Thomas Everard Montgomery was the son of Thomas and Gladys Montgomery and the husband of Lavender Montgomery, of Kilshannig, County Cork, Irish Republic. He was commissioned on 14 December 1940 into The Border Regiment.
Major Montgomery successfully completed his glider training and was posted to Command A Company, 1st (Airborne) Battalion, Border Regiment, and took part in Operation Market Garden (Arnhem).

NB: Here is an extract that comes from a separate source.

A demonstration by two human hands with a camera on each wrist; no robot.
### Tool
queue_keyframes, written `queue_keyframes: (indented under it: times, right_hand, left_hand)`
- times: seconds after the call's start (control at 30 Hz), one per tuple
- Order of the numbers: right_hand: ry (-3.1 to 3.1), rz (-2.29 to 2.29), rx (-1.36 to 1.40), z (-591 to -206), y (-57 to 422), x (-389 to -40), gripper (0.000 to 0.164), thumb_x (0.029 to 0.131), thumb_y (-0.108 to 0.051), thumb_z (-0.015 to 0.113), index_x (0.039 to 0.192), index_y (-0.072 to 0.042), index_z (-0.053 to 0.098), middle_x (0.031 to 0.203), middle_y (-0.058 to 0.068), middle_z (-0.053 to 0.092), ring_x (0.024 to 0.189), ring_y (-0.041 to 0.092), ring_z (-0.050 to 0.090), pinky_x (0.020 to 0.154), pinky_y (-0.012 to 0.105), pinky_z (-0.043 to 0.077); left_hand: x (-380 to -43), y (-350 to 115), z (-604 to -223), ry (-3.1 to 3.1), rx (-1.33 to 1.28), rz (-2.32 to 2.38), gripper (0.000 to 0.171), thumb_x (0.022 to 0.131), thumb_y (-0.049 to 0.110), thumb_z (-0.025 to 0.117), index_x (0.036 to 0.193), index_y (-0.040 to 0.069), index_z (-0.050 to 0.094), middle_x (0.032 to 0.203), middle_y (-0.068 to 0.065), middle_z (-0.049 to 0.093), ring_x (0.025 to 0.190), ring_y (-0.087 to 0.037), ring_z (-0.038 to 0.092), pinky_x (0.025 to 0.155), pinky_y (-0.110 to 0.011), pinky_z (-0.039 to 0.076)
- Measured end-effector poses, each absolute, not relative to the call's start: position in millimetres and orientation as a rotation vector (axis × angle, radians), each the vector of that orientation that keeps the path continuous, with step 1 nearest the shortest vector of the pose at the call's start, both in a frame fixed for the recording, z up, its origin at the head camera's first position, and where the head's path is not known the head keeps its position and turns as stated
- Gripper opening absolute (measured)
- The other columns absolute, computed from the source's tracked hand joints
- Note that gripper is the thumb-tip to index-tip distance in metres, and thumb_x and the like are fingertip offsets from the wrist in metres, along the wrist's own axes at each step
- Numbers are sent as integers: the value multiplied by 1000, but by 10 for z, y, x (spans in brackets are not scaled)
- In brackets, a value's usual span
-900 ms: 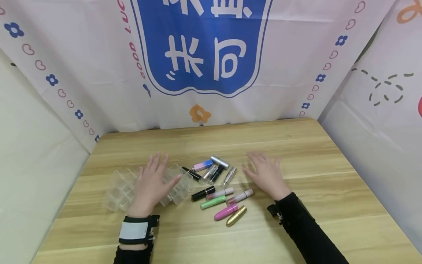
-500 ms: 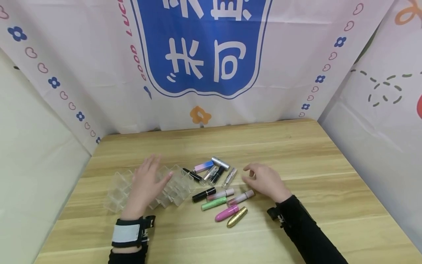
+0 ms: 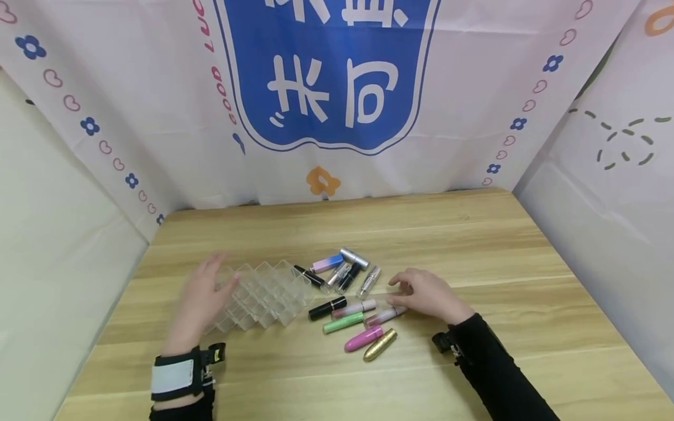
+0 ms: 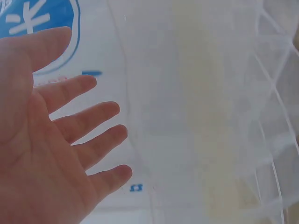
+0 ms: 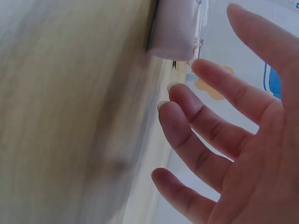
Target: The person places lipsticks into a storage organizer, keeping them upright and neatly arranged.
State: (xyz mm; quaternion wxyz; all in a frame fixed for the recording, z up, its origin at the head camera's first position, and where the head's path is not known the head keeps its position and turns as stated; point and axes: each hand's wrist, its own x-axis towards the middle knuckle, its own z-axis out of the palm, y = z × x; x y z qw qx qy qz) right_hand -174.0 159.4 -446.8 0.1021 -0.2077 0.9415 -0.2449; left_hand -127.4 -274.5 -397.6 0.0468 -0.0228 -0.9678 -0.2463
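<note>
My left hand hovers at the left end of a clear divided organizer, its fingers spread and holding nothing; it covers that end in the head view. The left wrist view shows the bare palm beside the organizer's clear wall. My right hand, fingers loosely bent with nothing between them, is right at the end of a lip gloss tube with a pale pink cap. That cap stands just beyond the fingertips in the right wrist view.
Near the organizer lie a black tube, a green tube, a magenta tube and a gold tube. Behind them are a pink-blue tube, a silver tube and several others. A printed cloth hangs behind the table.
My left hand has moved left across the organizer, uncovering its middle and right part. My right hand has drawn its fingers in and come down close to the pale pink cap.
</note>
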Motion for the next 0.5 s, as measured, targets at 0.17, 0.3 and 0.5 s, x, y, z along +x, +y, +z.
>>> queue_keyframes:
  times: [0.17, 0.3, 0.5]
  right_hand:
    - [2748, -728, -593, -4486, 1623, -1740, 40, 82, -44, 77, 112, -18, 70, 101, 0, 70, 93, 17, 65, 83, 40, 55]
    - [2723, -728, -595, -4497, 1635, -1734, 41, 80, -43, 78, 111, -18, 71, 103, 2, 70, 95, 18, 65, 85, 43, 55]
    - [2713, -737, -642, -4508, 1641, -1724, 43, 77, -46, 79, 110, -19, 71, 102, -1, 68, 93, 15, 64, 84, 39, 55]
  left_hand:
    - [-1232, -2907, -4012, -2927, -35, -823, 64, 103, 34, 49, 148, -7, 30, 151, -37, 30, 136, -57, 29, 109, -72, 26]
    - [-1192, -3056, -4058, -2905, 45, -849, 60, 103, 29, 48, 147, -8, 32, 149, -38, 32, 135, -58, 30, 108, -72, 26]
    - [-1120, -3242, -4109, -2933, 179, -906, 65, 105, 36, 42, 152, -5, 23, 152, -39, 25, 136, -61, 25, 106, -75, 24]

According to the famous Dutch amateur historian of the Battle of Arnhem. Th. A. Boeree, it is likely that Maj Montgomery was wounded in the head at Oosterbeek on 20 September 1944. Apparently he was taken to a hospital at Apeldoorn a few days later, but the records do not show his name. It is assumed he was nursed in the St Antonius Ziekenhuis at Utrecht. Ultimately the major died of his wounds, aged 36, in the hospital at Lingen (Ems), Germany. On-the-spot investigations indicate that he was interred in the New Cemetery at Lingen, row 13, grave 11, but after the war this plot turned out to be empty. A special memorial headstone has been placed for him in the Arnhem Oosterbeek War Cemetery, at first to the right of the entrance near the hedge, but since June 2006 in plot 25.C.12. (Battle of Arnhem Roll of Honour, 5th revised edition, 2011).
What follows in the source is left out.